Christopher: How did you decide on this for the title of your book, and why Nietzsche?
Kellan: Well, it makes me sound smart. No, actually, my friend Sarah Pinsker—she’s a very successful writer; she’s incredible—she was giving me title advice long ago when I was trying to publish my first short stories. She said, if I can’t think of something good from the text, I will often go to Shakespeare, which is just free and open, and I’ll do some keyword searches and see what I come up with. And if other people get it, then they feel smart. And if they don’t, they assume that I’m smart.
So, going to other thinkers and other creators of old or whatever to source titles is just simply a trick that I’ve picked up. But the prospective title for this book was actually He Who Fights Monsters. And we were sort of playing with it. There’s this whole thing where it is fantasy if you think it’s fantasy. Maybe it’s contemporary and it’s got kind of a literary feel to it and also genre conventions and pop culture. So we didn’t want the title to feel too much of any one genre. The monsters, we tried a couple of things that had to do with being anointed—all felt very religious and sort of like mainstream fantasy trope. So my editor was like, maybe you could just look around within the same sort of zone to see if anything else comes up. And of course, there’s this other Nietzsche quote—
Christopher: You mean the actual quote? Because I’ve got it up.
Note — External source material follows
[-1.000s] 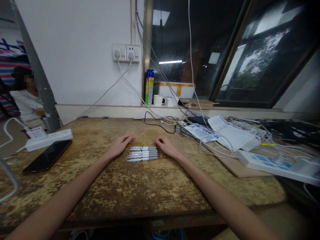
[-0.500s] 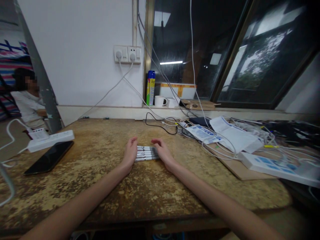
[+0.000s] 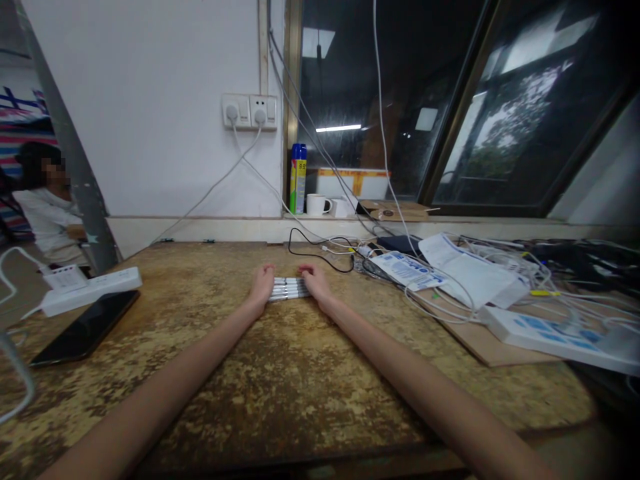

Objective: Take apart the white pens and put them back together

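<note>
Several slim white and grey pens (image 3: 289, 289) lie side by side on the worn wooden table (image 3: 280, 387), in a flat row running left to right. At their left ends is my left hand (image 3: 263, 287), its palm turned inward. My right hand (image 3: 315, 283) is at their right ends, facing the other. The pens span the gap between the two palms, and both hands touch or nearly touch the ends. The fingers curve forward and inward; the fingertips are partly hidden.
On the left are a black phone (image 3: 87, 327) and a white power strip (image 3: 93, 290). To the right lie white packets (image 3: 465, 270), tangled cables and another power strip (image 3: 545, 333). A spray can (image 3: 299, 179) and mug (image 3: 318, 204) stand on the sill. A person (image 3: 47, 207) sits far left.
Both hands and the row of pens have moved forward on the table, away from me. The camera view has shifted slightly.
</note>
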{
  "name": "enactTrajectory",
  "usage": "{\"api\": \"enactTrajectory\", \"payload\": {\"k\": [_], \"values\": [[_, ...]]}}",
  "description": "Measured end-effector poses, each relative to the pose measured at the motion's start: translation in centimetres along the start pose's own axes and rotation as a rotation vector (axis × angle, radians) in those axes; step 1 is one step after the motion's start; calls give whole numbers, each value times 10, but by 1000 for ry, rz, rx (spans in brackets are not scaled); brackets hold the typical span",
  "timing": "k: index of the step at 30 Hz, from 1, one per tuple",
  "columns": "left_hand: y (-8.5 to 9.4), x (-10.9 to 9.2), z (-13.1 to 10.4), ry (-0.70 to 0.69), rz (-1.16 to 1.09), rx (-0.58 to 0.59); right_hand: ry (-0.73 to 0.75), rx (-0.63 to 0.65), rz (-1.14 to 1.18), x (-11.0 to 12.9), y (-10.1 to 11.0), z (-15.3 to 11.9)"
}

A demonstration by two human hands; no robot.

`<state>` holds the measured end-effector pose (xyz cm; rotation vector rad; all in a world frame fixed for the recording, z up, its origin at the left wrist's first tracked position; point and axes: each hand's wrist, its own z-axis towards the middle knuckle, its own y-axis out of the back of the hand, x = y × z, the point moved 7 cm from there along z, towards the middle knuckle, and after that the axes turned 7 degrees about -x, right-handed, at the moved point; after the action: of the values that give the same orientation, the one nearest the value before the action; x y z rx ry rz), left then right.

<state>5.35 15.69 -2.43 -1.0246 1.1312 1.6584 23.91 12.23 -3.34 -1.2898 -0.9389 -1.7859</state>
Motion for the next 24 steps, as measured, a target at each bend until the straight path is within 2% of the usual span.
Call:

Kellan: Oh, you have it. Yeah, it says something like you must first burn.
Christopher: “You must be ready to burn yourself in your own flame; how could you rise anew if you have not first become ashes?”
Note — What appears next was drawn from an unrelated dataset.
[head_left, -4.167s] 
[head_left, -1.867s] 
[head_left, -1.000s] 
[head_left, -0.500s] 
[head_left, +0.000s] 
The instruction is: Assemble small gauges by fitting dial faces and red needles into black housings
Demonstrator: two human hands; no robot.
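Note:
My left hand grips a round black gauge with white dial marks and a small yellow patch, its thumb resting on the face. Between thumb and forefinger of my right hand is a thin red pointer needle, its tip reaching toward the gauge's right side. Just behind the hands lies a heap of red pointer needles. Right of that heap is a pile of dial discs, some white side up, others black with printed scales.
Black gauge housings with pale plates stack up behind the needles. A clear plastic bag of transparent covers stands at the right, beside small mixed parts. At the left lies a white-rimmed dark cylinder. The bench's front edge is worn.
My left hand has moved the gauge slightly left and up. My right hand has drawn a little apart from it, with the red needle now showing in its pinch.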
Kellan: Yes. Thank you so much. We thought that really gave the feel. First, “become ashes” has a fantastical feeling to it in my opinion. And there’s this whole notion of like, Lark has to destroy a lot of what he knew and who he was in order to have a new start, become a new person. So this burning yourself, becoming ashes—I think of the ashes almost like that sort of final resting. In my head, I like to see them go twinkling down from the sky after some big epic battle or whatever. And so it has that notion of finalness to it. We just thought it touched a lot of nice notes. And thanks, Nietzsche, for making me feel smart.